** Work request **
Repeat every line of the listing below exactly, minus the pictures.

** Data section **
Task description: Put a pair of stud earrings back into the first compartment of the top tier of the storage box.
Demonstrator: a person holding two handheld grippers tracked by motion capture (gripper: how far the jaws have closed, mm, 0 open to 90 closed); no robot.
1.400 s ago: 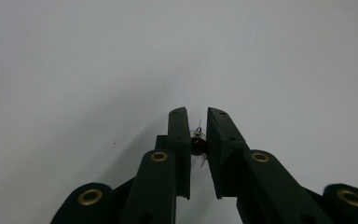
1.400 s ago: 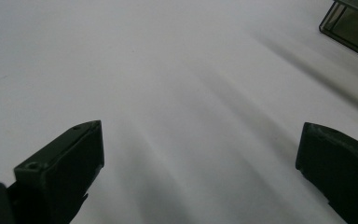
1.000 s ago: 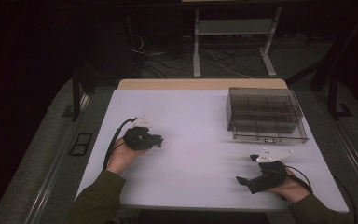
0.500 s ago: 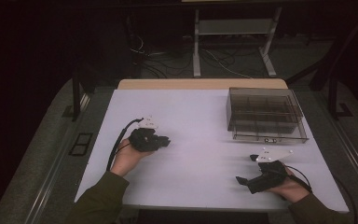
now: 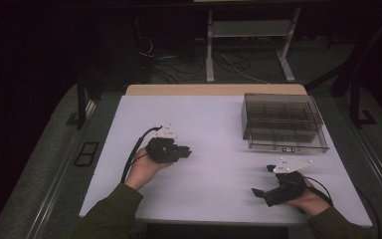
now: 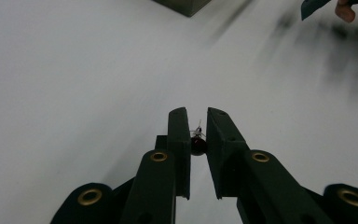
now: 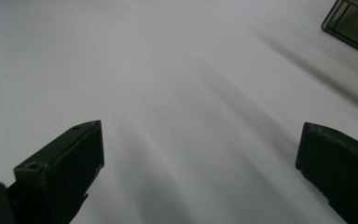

** The completed task **
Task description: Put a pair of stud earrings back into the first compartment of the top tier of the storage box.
Demonstrator: a person holding two handheld grippers tracked by motion capture (gripper: how far the jaws have closed, mm, 0 open to 90 closed); no robot.
1.400 s ago: 
1.400 s ago: 
1.000 s ago: 
0.500 s ago: 
now: 
now: 
now: 

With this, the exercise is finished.